Handle 401 with WWW-Authenticate. Moved wrong 401 into 400. #623
Conversation
access_denied/unauthorized_client/consent_required/login_required MUST be 400, and not 401. Also, 401 MUST have WWW-Authenticate when set. It could have an impact of processing those in webframeworks.
It misses the possibility to add scope= and realm= at the moment, but it should be a step forward into the right direction.
| @@ -63,7 +63,7 @@ def create_introspect_response(self, uri, http_method='POST', body=None, | |||
| log.debug('Token introspect valid for %r.', request) | |||
| except OAuth2Error as e: | |||
| log.debug('Client error during validation of %r. %r.', request, e) | |||
| return {}, e.json, e.status_code | |||
| return e.headers, e.json, e.status_code | |||
There was a problem hiding this comment.
Should this be headers.update(e.headers) instead and include e.g. Content-Type?

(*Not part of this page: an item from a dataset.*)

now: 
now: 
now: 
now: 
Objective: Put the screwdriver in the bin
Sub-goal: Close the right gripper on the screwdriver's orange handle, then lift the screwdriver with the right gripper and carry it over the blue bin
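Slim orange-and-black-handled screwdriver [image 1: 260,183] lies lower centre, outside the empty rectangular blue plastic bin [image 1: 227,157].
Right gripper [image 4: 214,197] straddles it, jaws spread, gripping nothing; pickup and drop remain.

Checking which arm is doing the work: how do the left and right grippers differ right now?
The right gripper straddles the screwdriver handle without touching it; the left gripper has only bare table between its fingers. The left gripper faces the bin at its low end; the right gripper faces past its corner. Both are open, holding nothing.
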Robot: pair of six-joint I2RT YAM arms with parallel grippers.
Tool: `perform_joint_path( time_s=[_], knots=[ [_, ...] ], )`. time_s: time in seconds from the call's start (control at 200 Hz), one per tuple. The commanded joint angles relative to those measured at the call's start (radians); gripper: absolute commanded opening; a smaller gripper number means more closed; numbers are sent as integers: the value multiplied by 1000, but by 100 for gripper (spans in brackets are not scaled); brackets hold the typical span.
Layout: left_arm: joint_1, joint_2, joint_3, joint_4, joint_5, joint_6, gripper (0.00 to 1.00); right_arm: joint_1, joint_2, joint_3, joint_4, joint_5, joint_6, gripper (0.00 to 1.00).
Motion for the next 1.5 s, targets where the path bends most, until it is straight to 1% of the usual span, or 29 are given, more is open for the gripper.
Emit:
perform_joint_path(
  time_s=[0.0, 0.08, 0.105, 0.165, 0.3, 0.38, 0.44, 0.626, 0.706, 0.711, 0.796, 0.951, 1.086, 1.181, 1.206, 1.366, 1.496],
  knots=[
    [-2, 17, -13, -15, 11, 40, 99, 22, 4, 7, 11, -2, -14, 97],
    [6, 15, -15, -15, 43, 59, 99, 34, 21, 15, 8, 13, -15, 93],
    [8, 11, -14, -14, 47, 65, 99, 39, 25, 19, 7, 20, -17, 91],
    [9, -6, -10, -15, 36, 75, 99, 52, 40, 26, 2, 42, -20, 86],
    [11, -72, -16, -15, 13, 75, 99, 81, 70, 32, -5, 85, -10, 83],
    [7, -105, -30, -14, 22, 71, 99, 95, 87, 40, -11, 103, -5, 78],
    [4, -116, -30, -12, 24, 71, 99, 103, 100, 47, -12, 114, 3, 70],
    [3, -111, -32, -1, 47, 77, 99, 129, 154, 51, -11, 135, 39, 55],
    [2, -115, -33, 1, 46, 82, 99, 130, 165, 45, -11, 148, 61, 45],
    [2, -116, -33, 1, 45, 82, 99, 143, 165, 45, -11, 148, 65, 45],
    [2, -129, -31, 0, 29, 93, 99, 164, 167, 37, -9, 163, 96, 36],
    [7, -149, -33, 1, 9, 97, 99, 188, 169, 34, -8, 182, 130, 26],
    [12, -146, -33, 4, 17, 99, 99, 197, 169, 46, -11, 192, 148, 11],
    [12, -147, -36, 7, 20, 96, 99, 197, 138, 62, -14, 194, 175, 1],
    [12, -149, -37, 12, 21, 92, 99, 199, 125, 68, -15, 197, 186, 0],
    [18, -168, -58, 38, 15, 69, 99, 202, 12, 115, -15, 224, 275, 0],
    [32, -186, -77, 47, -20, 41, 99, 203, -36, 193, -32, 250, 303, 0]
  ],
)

Also, just checking that this should return the error and error_description now in both the response header and body?
There was a problem hiding this comment.
Yeah, actually we could take this PR opportinity to add the Content-Type to the headers. It's also applicable for revocation endpoint. It was missing for both.

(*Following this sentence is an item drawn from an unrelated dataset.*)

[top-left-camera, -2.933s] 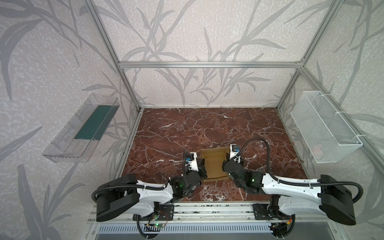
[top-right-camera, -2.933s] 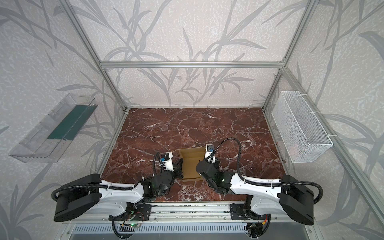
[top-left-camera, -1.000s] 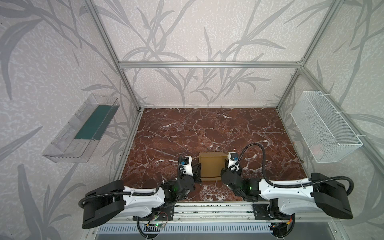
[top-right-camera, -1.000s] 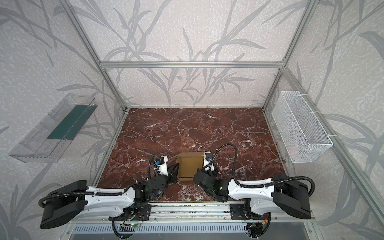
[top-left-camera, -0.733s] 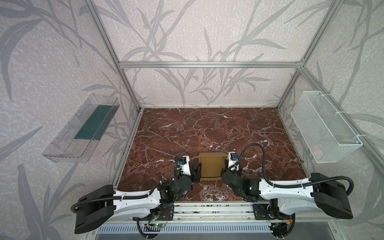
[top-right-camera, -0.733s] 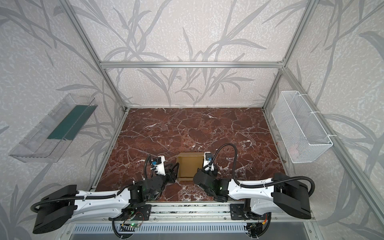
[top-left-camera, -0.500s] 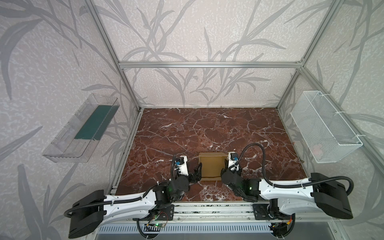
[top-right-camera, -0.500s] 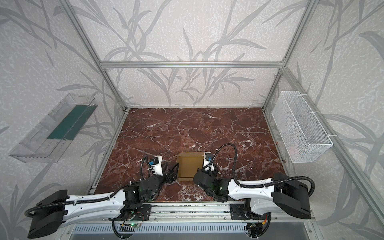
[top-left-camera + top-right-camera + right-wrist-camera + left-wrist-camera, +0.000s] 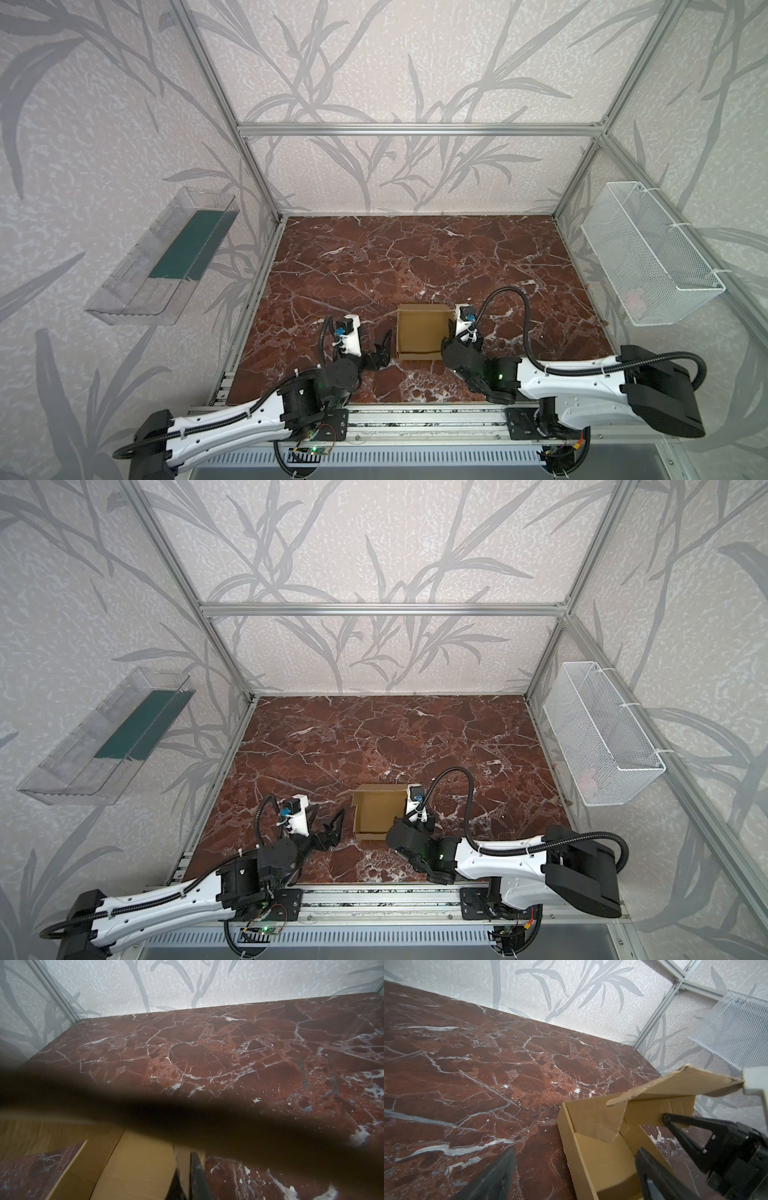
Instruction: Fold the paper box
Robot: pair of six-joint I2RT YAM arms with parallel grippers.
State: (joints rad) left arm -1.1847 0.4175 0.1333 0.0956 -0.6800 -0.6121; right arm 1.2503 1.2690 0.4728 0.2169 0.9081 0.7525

There was a problem hiding this comment.
For error in both WWW-Authenticate and HTTP body, I have not seen any hard requirements, but the RFC specifies that 401 can be used, and error must be in the response's body. It doesn't said explicitly that both can be used in same time, though..
Introspect RFC:
If the protected resource uses OAuth 2.0 client credentials to
authenticate to the introspection endpoint and its credentials are
invalid, the authorization server responds with an HTTP 401
(Unauthorized) as described in Section 5.2 of OAuth 2.0 [RFC6749].
OAuth2 5.2 section:
The authorization server responds with an HTTP 400 (Bad Request)
status code (unless specified otherwise) and includes the following
parameters with the response:
error
invalid_client
(..). The authorization server MAY
return an HTTP 401 (Unauthorized) status code to indicate
which HTTP authentication schemes are supported. If the
client attempted to authenticate via the "Authorization"
request header field, the authorization server MUST
respond with an HTTP 401 (Unauthorized) status code and
include the "WWW-Authenticate" response header field
matching the authentication scheme used by the client.
(..)
The parameters are included in the entity-body of the HTTP response
using the "application/json" media type as defined by [RFC4627]. (..)
And then Bearer RFC6750:
3. The WWW-Authenticate Response Header Field
(..)
All challenges defined by this specification MUST use the auth-scheme
value "Bearer". This scheme MUST be followed by one or more
auth-param values.
(..)
If the protected resource request included an access token and failed
authentication, the resource server SHOULD include the "error"
attribute to provide the client with the reason why the access
request was declined.
I think this 401/Authenticate topic deserves changes more in-depth, and this PR could be a short term solution to progress forward.
In the future, we should handle all areas of the (at least) three RFCs, mostly because we don't support everything (bearer authentication vs client authentication; sending the authentication scheme used by the client; scope/realm; and so on and so forth)
To summarize, the examples in Bearer's RFC shows no HTTP body, the OAuth2's RFC
requires the error in the HTTP body, the Introspect's RFC mentions both Bearer and OAuth2 RFCs.
Current OAuthlib-2 send errors in the HTTP body, what should do the next-gen OAuthlib-3 ? :-)
OAuth2 Provider errors
access_denied/unauthorized_client/consent_required/login_requiredMUST be 400, and not 401.Also, the remaining 401 (
invalid_clientandinvalid_token) MUST have WWW-Authenticate when set. It could have an impact of processing those in webframeworks.Require an understanding of web frameworks (django, flask, ...) but also how themselves are implemented. Any feedback on this is more than welcome.